• **TASK GOAL**
Which lines of the listing below contain the word "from"? Return them.

• **DATA SHOWN**
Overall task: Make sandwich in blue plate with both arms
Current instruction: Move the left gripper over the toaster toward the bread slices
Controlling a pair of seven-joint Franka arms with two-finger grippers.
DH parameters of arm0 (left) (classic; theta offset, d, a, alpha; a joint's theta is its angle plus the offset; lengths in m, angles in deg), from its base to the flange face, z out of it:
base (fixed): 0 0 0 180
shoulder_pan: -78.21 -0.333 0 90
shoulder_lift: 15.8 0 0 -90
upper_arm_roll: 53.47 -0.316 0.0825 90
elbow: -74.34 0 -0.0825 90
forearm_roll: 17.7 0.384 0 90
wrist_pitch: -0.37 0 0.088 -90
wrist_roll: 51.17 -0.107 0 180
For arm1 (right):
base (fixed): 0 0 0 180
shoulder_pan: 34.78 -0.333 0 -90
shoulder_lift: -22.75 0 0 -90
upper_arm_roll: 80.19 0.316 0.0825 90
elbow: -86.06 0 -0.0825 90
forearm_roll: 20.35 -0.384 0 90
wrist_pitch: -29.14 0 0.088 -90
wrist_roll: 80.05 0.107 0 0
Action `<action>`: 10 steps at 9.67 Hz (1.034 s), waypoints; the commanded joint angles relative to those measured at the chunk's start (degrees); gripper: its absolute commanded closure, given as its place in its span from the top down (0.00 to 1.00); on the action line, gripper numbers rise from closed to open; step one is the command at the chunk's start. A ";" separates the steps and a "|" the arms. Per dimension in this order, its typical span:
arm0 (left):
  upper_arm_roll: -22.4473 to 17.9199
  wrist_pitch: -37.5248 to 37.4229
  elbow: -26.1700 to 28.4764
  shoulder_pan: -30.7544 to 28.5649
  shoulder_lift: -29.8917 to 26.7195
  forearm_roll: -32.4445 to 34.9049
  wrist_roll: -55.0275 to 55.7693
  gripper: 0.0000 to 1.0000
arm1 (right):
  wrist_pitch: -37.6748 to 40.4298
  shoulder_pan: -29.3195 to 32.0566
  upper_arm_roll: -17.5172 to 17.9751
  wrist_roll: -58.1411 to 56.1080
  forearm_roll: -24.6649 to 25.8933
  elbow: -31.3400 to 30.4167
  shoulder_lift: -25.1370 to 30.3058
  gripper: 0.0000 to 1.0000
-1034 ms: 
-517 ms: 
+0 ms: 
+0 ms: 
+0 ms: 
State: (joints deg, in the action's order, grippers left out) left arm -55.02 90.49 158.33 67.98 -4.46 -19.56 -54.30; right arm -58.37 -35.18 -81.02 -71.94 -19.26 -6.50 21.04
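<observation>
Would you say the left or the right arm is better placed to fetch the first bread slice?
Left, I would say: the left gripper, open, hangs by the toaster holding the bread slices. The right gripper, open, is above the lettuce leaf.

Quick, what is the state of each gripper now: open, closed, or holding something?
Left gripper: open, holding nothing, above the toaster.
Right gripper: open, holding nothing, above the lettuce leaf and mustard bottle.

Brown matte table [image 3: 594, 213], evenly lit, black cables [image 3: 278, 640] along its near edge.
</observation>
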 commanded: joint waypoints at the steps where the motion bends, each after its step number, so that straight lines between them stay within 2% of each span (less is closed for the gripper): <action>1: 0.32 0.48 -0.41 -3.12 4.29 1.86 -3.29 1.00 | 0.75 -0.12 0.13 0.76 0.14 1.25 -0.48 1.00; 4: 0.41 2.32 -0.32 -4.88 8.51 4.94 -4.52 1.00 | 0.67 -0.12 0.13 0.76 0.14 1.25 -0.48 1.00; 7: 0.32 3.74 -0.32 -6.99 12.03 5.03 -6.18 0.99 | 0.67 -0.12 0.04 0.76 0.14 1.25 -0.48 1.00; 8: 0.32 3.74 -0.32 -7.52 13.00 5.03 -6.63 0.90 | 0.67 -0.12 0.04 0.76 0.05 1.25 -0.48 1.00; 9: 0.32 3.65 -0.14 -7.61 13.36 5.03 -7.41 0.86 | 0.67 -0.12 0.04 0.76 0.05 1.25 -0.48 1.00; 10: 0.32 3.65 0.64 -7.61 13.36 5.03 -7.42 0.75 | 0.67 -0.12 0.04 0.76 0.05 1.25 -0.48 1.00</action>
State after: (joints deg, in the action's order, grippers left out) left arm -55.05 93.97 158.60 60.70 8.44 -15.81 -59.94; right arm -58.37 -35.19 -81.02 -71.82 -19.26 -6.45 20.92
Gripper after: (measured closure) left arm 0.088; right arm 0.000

• **RESPONSE**
DH parameters of arm0 (left) (classic; theta offset, d, a, alpha; a joint's theta is its angle plus the offset; lengths in m, angles in deg), from its base to the flange face, z out of it:
Action `<action>`: 10 steps at 9.67 Hz (1.034 s), waypoints; the commanded joint angles relative to those measured at the chunk's start (degrees); gripper: its absolute commanded closure, given as its place in its span from the top down (0.00 to 1.00); on the action line, gripper numbers rise from closed to open; step one is the command at the chunk's start. A ";" separates the steps and a "|" the arms. Per dimension in this order, its typical span:

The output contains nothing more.